• **WHAT IS REQUIRED**:
Using the data below, return all lines in which "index" appears.

• **DATA SEGMENT**:

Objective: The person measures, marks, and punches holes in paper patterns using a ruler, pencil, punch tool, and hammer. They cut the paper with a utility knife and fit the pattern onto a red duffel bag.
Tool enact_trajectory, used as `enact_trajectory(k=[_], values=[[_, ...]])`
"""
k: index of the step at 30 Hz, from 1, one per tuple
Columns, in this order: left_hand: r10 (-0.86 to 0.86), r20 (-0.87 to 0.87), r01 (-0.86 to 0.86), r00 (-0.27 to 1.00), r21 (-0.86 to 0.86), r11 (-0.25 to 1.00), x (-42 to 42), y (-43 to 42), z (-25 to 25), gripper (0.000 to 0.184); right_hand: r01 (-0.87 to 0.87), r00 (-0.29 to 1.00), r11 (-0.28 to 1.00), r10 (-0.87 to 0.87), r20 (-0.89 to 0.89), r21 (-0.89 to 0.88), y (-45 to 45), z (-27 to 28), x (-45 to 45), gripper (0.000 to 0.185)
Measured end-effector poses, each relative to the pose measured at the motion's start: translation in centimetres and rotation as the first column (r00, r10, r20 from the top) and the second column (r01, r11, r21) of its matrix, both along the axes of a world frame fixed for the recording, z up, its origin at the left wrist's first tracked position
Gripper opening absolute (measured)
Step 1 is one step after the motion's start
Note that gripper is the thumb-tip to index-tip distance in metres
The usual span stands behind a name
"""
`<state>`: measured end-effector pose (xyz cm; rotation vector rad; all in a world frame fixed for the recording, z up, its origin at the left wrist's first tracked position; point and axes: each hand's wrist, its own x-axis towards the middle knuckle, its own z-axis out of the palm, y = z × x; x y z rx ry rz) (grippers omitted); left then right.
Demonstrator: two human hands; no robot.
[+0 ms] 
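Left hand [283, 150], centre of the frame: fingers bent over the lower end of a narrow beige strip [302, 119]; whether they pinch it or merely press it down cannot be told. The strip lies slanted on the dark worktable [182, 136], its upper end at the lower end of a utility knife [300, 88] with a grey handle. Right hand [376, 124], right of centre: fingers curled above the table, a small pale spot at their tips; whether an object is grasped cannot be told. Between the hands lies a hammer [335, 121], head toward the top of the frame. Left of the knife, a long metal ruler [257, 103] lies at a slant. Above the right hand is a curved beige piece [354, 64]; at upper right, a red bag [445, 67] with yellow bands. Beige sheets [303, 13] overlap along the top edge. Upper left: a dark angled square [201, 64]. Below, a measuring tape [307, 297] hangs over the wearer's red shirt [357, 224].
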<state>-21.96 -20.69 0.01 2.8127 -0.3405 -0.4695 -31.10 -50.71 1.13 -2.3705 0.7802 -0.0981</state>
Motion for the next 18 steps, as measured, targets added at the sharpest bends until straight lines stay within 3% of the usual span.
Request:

• **EXERCISE RESULT**:
k: index of the step at 30 Hz, from 1, one per tuple
Note that gripper is the thumb-tip to index-tip distance in metres

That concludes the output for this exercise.